C++11 Hash Containers and Debug Mode
Microsoft has never been a slacker in the C++ department — it has always worked hard to provide a top-notch, compliant product. Visual Studio 10 supports its current incarnation, and for the most part it is up to Microsoft's usual standards. It's a great development environment, and I am a dedicated user, but I have to give Microsoft a demerit in one area: Its C++11 hash containers have some serious performance problems — so much that the debug versions of the containers may well be unusable in your application.
Background
I first noticed the problem with unordered_map when I was working on the code for my updated LZW article. I found that when running in the debugger, my program would hang after exiting the compression routine. A little debugging showed that the destructor for my hash table was taking a long time to run. And by a long time, I mean it was approaching an hour.
Destroying a hash table didn't seem to be a complicated task, so I decided to see if I could come up with a reasonable benchmark. I wrote a test program that does a simple word frequency count. As a starter data set, I used the first one million whitespace-delimited words in the 2010 CIA factbook, as published by Project Gutenberg. This data set yields 74,208 unique tokens.
I wrote a simple test rig that I used to test the word count program using four different containers:
unordered_map indexed by std::string
unordered_map indexed by std::string *
map indexed by std::string
map indexed by std::string *
Testing with std::string * reduces the cost of copying strings into the hash table as it was filled, and then reduces the cost of destroying those strings when the table was destroyed.
I ran tests against map, expecting to see a pretty big difference in performance. Because map is normally implemented using a balanced binary tree structure, it has O(log(N)) performance on insertions. A sparsely populated hash table can have O(1) performance. By using fairly large data sets, I expected to see a big difference between the two.
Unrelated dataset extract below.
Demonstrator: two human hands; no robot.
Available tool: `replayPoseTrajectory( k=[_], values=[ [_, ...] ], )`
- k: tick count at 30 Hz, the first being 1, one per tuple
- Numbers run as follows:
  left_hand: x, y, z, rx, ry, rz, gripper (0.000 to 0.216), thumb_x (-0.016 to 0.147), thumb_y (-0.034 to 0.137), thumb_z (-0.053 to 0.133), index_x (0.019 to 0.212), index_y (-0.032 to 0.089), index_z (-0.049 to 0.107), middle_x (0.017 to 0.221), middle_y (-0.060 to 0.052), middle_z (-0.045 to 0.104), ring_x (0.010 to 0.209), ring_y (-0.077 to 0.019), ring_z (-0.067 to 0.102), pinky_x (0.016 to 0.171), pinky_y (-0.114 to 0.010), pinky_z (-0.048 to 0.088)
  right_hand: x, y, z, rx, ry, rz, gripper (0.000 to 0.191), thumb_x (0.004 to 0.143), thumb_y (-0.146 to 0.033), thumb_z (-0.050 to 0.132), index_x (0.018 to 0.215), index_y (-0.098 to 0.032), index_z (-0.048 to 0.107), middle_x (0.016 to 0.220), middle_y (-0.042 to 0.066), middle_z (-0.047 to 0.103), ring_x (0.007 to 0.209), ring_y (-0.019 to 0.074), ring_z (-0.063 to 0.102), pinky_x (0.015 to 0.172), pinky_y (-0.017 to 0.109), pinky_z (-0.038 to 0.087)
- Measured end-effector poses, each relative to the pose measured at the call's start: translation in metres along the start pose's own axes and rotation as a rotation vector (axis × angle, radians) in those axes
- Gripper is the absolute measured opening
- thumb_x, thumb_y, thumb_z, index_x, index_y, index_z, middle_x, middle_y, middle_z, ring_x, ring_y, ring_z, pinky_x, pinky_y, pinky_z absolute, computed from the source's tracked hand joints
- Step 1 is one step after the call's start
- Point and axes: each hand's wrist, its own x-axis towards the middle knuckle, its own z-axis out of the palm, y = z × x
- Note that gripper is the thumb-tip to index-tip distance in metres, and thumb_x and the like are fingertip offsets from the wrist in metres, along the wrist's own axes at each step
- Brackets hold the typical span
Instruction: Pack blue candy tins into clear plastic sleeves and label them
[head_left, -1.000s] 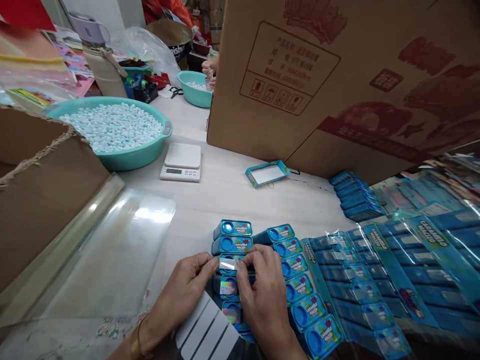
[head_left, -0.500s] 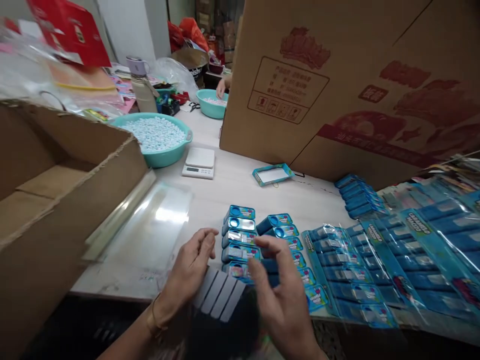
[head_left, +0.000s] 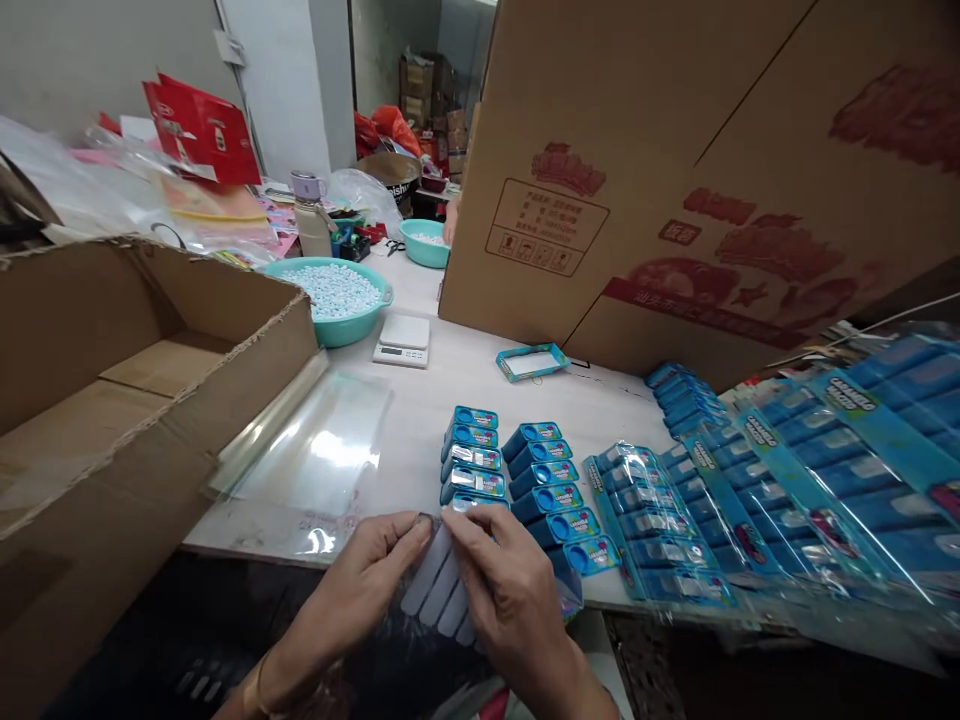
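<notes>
Close to the table's front edge, my left hand (head_left: 371,570) pinches the upper edge of a dark or clear sheet bearing several pale sticker-like strips (head_left: 435,590). My right hand (head_left: 510,575) is closed at the same edge, thumb and fingertips together; whether it grips the sheet or a single strip cannot be made out. Just beyond my hands stand two rows of small blue boxes, a left row (head_left: 474,458) and a right row (head_left: 553,498). Some left-row boxes carry a shiny strip across the top. My right hand hides the nearest left-row box in part.
Clear plastic sheets (head_left: 322,440) lie left, beside an open cardboard box (head_left: 247,370). Behind are a white scale (head_left: 403,340), a teal basin (head_left: 345,330) of small pale pieces and a blue tray (head_left: 532,363). Wrapped blue packs (head_left: 652,520) lie right, a large carton (head_left: 600,220) behind.
My right hand has come down and left from beside the boxes, its spread fingers closing at the sheet beside my left hand. The camera view has shifted.
</notes>
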Motion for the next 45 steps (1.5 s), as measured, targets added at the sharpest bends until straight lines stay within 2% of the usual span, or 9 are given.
replayPoseTrajectory(
  k=[5,9,14,24,28,30,33,40,45],
  values=[
    [-0.011,0.009,0.007,0.01,0.183,0.032,0.047,0.086,0.062,0.059,0.074,0.017,0.066,0.09,-0.007,0.064,0.09,-0.0209,0.055,0.077,-0.026,0.047,0.004,-0.013,0.002,-0.165,0.173,-0.182,0.039,0.092,-0.006,0.056,0.13,-0.014,0.063,0.101,0.012,0.062,0.091,0.0206,0.054,0.074,0.034,0.05],
    [-0.014,0.006,0.004,-0.054,0.188,0.016,0.052,0.08,0.068,0.062,0.074,0.018,0.073,0.092,-0.008,0.071,0.091,-0.0244,0.06,0.077,-0.029,0.05,0.006,-0.018,-0.001,-0.213,0.175,-0.258,0.043,0.09,-0.002,0.054,0.132,-0.009,0.062,0.098,0.012,0.063,0.089,0.0216,0.05,0.075,0.036,0.049],
    [-0.015,-0.008,0.002,-0.148,0.367,-0.067,0.05,0.076,0.064,0.071,0.098,0.021,0.08,0.114,-0.007,0.072,0.121,-0.0279,0.054,0.109,-0.034,0.039,0.008,-0.022,0.0,-0.251,0.133,-0.324,0.041,0.093,-0.005,0.051,0.133,-0.006,0.061,0.099,0.012,0.066,0.088,0.0223,0.05,0.077,0.038,0.047],
    [-0.011,-0.021,-0.004,-0.353,0.367,-0.118,0.051,0.069,0.063,0.078,0.092,0.017,0.078,0.107,-0.008,0.073,0.116,-0.0279,0.058,0.105,-0.036,0.04,0.014,-0.029,0.001,-0.231,0.127,-0.365,0.034,0.094,-0.005,0.047,0.121,-0.011,0.065,0.107,0.011,0.068,0.095,0.0226,0.055,0.082,0.036,0.048],
    [-0.004,-0.016,-0.005,-0.296,0.367,-0.089,0.047,0.074,0.059,0.076,0.093,0.016,0.075,0.105,-0.007,0.072,0.11,-0.0246,0.059,0.099,-0.032,0.043,0.016,-0.035,0.012,-0.205,0.136,-0.301,0.025,0.089,-0.002,0.053,0.109,-0.012,0.064,0.095,0.011,0.066,0.086,0.0214,0.053,0.075,0.036,0.046],
    [0.007,-0.014,-0.011,-0.23,0.275,-0.047,0.045,0.079,0.06,0.071,0.084,0.014,0.071,0.087,-0.005,0.069,0.087,-0.0196,0.06,0.079,-0.028,0.046,0.016,-0.043,0.013,-0.101,0.172,-0.26,0.016,0.088,-0.002,0.054,0.097,-0.014,0.061,0.089,0.009,0.063,0.082,0.0194,0.052,0.072,0.034,0.045],
    [0.028,-0.014,-0.029,-0.139,0.125,0.026,0.048,0.085,0.06,0.062,0.075,0.013,0.062,0.066,0.001,0.052,0.061,-0.0113,0.042,0.056,-0.024,0.033,0.016,-0.054,0.003,0.242,0.226,-0.114,0.012,0.092,-0.006,0.053,0.091,-0.017,0.056,0.084,0.004,0.058,0.08,0.015,0.054,0.07,0.029,0.044],
    [0.036,-0.011,-0.048,-0.062,0.224,-0.009,0.053,0.088,0.059,0.057,0.118,0.015,0.064,0.065,0.005,0.036,0.058,-0.0111,0.033,0.055,-0.023,0.027,0.037,-0.027,-0.02,0.753,0.151,0.553,0.022,0.091,-0.039,0.067,0.087,-0.018,0.064,0.078,0.001,0.061,0.072,0.0099,0.055,0.065,0.019,0.047],
    [0.024,-0.012,-0.031,-0.067,0.079,0.093,0.081,0.092,0.077,0.029,0.12,0.011,0.067,0.061,0.004,0.032,0.054,-0.0118,0.024,0.054,-0.027,0.02,0.053,0.001,-0.006,0.864,0.221,0.655,0.028,0.083,-0.043,0.076,0.086,-0.017,0.067,0.076,0.001,0.061,0.07,0.0087,0.055,0.063,0.016,0.047]
  ],
)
I tried to eliminate a few obvious sources for error in my test function — and I used a template function so that I could use the same code on all the different container types:
template<class CONTAINER, class DATA>
void test( const DATA &data, const char *test_name )
{
std::cout << "Testing container: " << test_name << std::endl;
#ifdef _DEBUG
const int passes = 2;
#else
const int passes = 10;
#endif
double fill_times = 0;
double delete_times = 0;
size_t entries;
for ( int i = 0 ; i < passes ; i++ ) {
CONTAINER *container = new CONTAINER();
std::cout << "Filling... " << std::flush;
clock_t t0 = clock();
for ( auto ii = data.begin() ; ii != data.end() ; ii++ )
(*container)[*ii]++;
double span = double(clock() - t0)/CLOCKS_PER_SEC;
fill_times += span;
entries = container->size();
std::cout << " " << span << " Deleting... " << std::flush;
t0 = clock();
delete container;
span = double(clock() - t0)/CLOCKS_PER_SEC;
delete_times += span;
std::cout << span << " " << std::endl;
}
std::cout << "Entries: " << entries
<< ", Fill time: " << (fill_times/passes)
<< ", Delete time: " << (delete_times/passes)
<< std::endl;
}
I didn't go overboard when it came to instrumenting this problem, I just used the timing functions built into the C++ library. On my Windows and Linux test systems, the values of CLOCKS_PER_SEC are both high enough that I'm not worried about granularity issues.